Autre observation intéressante : l’endroit d’où ont été marqué les buts (tous, pas seulement ceux sur phase arrêtée). “De loin” revient encore une fois dans le vocabulaire, puisque six buts ont été inscrits d’un envoi de l’extérieur du grand rectangle, avec un seul coup franc direct, celui de Quioto à Philadelphie. Mais ce n’était pas mal non plus dans le petit rectangle, lieu source de tant d’improductivité par le passé. Entre les deux, le bât a davantage blessé.

Dernier point où les voyants offensifs sont au vert : les buts inscrits dans le premier quart d’heure, puisque seules trois équipes font mieux. C’est dû entre autres à Bojan, qui avec ses trois réalisations (à New York, contre Miami et à DC United) est co-meilleur buteur du championnat dans cette partie du match.
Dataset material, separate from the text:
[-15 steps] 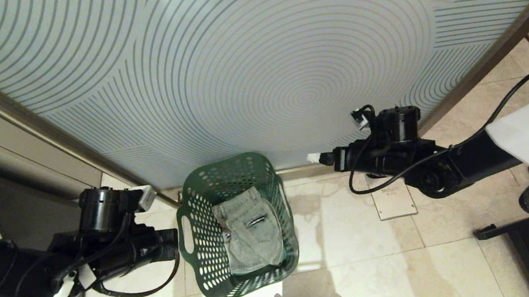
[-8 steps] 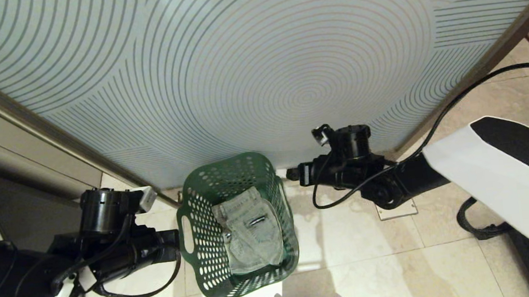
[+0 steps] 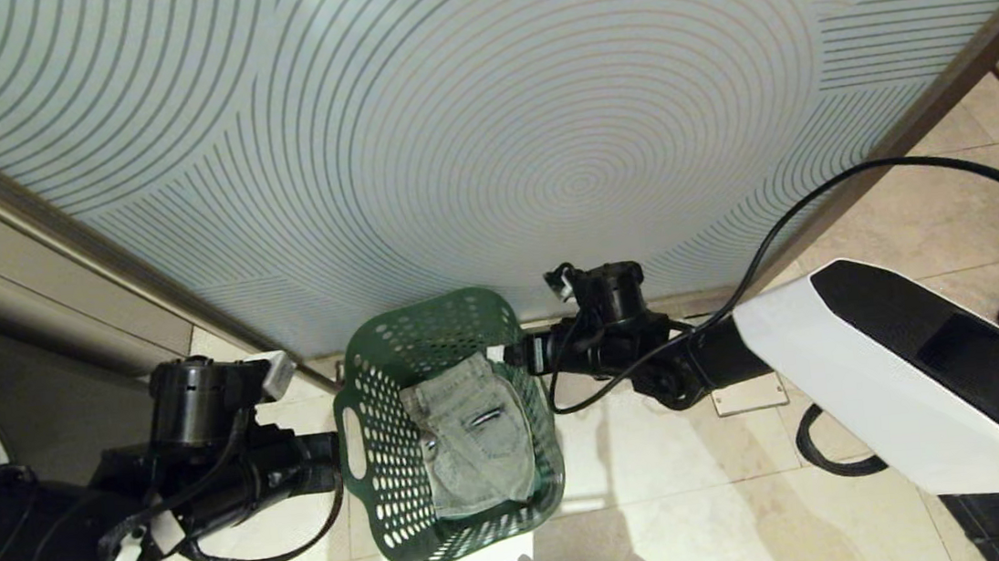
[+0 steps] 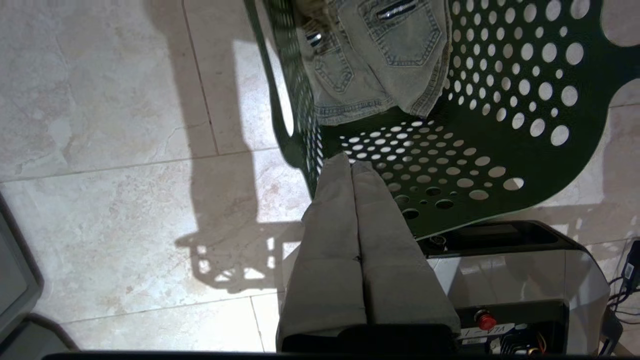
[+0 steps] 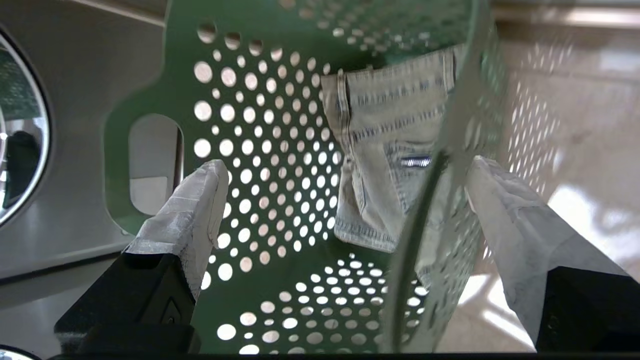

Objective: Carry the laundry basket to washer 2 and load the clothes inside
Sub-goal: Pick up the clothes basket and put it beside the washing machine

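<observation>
Now right gripper (image 5: 345,195) fingers spread, straddling laundry basket (image 5: 280,310) rim

A pale blue-grey frosted panel (image 3: 484,117) printed with thin concentric rings fills the view from nine through twelve to two o'clock. A brown metal frame strip (image 3: 923,107) edges it at two o'clock. Glossy beige marble floor tiles (image 3: 694,491) spread from four to seven o'clock, carrying a small pale rectangular floor plate (image 3: 751,394) at four o'clock.
</observation>
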Controlling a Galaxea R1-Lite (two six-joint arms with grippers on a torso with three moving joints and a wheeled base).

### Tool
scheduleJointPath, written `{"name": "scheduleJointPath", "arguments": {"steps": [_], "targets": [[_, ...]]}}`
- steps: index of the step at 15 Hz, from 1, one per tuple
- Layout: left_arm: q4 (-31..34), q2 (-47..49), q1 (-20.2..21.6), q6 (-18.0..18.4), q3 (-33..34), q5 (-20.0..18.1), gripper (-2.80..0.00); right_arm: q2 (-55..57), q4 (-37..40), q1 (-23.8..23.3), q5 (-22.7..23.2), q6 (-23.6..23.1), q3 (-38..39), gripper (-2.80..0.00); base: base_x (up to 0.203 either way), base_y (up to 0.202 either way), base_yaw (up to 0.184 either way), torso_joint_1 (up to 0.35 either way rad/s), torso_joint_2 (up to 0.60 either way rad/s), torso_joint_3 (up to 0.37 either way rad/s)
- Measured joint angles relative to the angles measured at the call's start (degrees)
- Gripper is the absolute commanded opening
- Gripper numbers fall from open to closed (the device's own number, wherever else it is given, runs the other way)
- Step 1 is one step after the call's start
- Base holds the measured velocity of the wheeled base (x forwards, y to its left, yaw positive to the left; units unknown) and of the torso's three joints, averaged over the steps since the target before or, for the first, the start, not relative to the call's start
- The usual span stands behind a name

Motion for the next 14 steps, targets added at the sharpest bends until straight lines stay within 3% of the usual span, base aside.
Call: {"name": "scheduleJointPath", "arguments": {"steps": [7, 10, 11, 14], "targets": [[-0.3, 6.3, -0.5, 0.2, -6.7, 4.1, -2.8, -0.3, 2.5, 1.6, -2.1, 0.5, 0.3, 0.0, 0.0, 0.0, 0.0, 0.0, 0.0, 0.0], [-4.0, 9.8, -0.7, 0.4, -7.8, 4.9, -2.8, -1.0, 4.0, 1.7, -2.2, 1.8, 0.4, 0.0, 0.0, 0.0, 0.0, 0.0, 0.0, 0.0], [-5.6, 11.0, -0.8, 0.5, -8.0, 5.0, 0.0, -1.2, 4.5, 1.7, -2.2, 2.1, 0.4, 0.0, 0.0, 0.0, 0.0, 0.0, 0.0, 0.0], [-6.4, 13.0, -0.9, 0.4, -8.9, 5.1, 0.0, -1.6, 5.3, 1.7, -2.2, 2.4, 0.4, 0.0, 0.0, 0.0, 0.0, 0.0, 0.0, 0.0]]}}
Trois buts inscrits en moins d’un mois et demi qui lui ont rapidement donné de la visibilité ces jours-là, ce qui a aussi sans doute contribué à la meilleure impression donnée par sa fin de saison.

QUIOTO : L’HOMME À TOUTE FAIRE… ET ENCORE PLUS !
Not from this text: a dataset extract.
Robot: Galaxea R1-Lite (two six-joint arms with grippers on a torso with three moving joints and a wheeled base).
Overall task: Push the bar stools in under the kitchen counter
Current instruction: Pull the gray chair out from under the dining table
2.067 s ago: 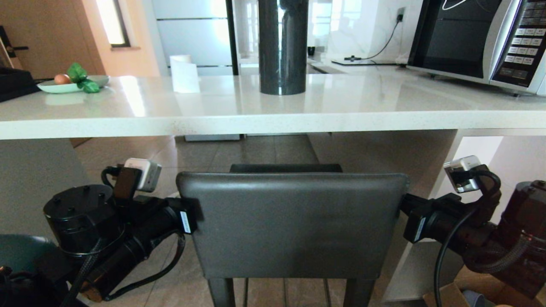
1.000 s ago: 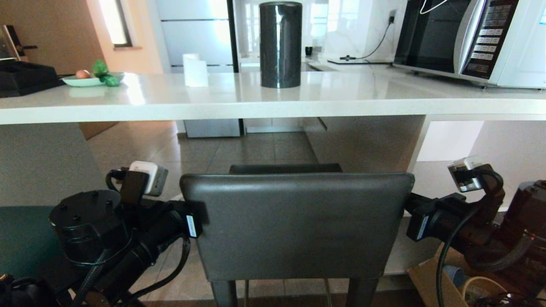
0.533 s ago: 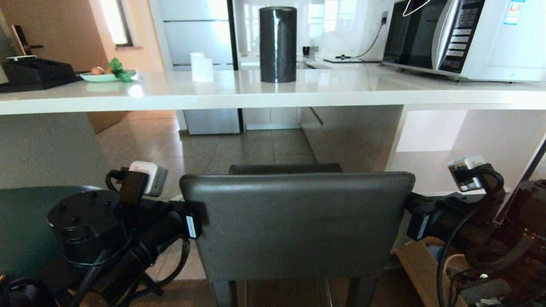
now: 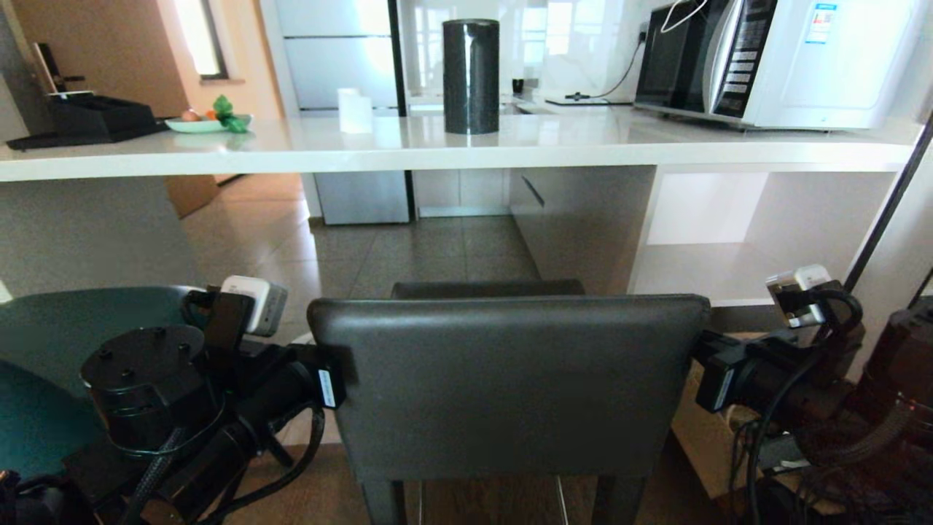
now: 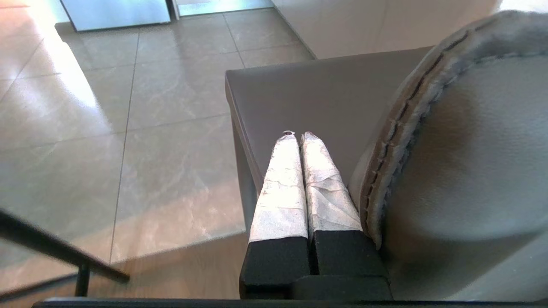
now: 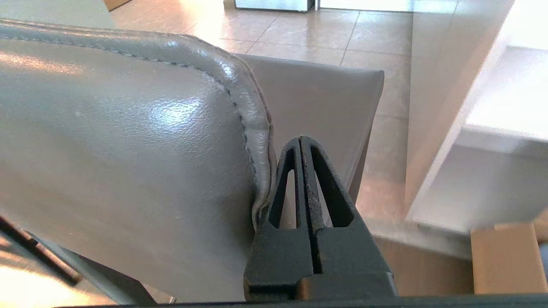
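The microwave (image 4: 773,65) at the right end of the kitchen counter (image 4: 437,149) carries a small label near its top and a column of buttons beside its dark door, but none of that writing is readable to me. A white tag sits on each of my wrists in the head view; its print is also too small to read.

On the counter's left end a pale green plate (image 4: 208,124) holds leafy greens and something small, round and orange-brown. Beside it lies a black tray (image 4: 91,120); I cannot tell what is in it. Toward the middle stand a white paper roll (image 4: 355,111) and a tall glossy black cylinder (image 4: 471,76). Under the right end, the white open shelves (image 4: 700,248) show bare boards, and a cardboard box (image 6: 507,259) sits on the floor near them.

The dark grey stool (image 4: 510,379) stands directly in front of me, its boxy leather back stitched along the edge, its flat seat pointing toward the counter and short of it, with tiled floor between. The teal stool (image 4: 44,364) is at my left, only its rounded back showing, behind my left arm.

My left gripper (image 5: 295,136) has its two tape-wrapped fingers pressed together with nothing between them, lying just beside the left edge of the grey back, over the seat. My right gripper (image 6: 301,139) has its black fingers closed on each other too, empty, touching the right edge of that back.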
Si le nom de Quioto n’a été cité une seule fois jusqu’à présent, c’est que s’il avait fallu en parler dans tous les domaines où il vaut la peine d’être nommé, on l’aurait vu quasiment partout. Il mérite en fait un long pan de ce texte tant son titre d’Homme de la saison n’est pas usurpé. Important dans de nombreux domaines, équilibré dans les divers aspects de certains autres, il a montré à la fois qu’il se fondait bien dans le nouveau visage offensif de l’équipe tout en étant polyvalent.

On parle beaucoup de ses neuf buts, mais n’oublions pas qu’il a également été six fois à la dernière passe. “Cela fait qu’il est impliqué dans 44% des buts cette année. Il y a quelque chose d’intéressant qu’on observe dans plusieurs championnats, notamment en Angleterre. Les équipes du subtop et plus bas sont souvent dépendantes de la production d’un joueur. Mais le jour où il n’est pas productif, il faut trouver une alternative. Par exemple, à Southampton, Danny Ings a été absent ou diminué pendant 4 matches, et ça s’est soldé par 4 défaites. À son retour, il marque contre Liverpool et son équipe gagne. L’exception, c’est Everton : Calvert-Lewin, joueur primordial tant dans le système de jeu que la manière de marquer, n’a plus trouvé le fond des filets depuis le 5 décembre. L’équipe, qui était dans les meilleures sur centre, a vu sa structure changer à cause de ça. Mais elle a réussi à s’en sortir car 5 joueurs différents ont marqué pour compenser ce manque.”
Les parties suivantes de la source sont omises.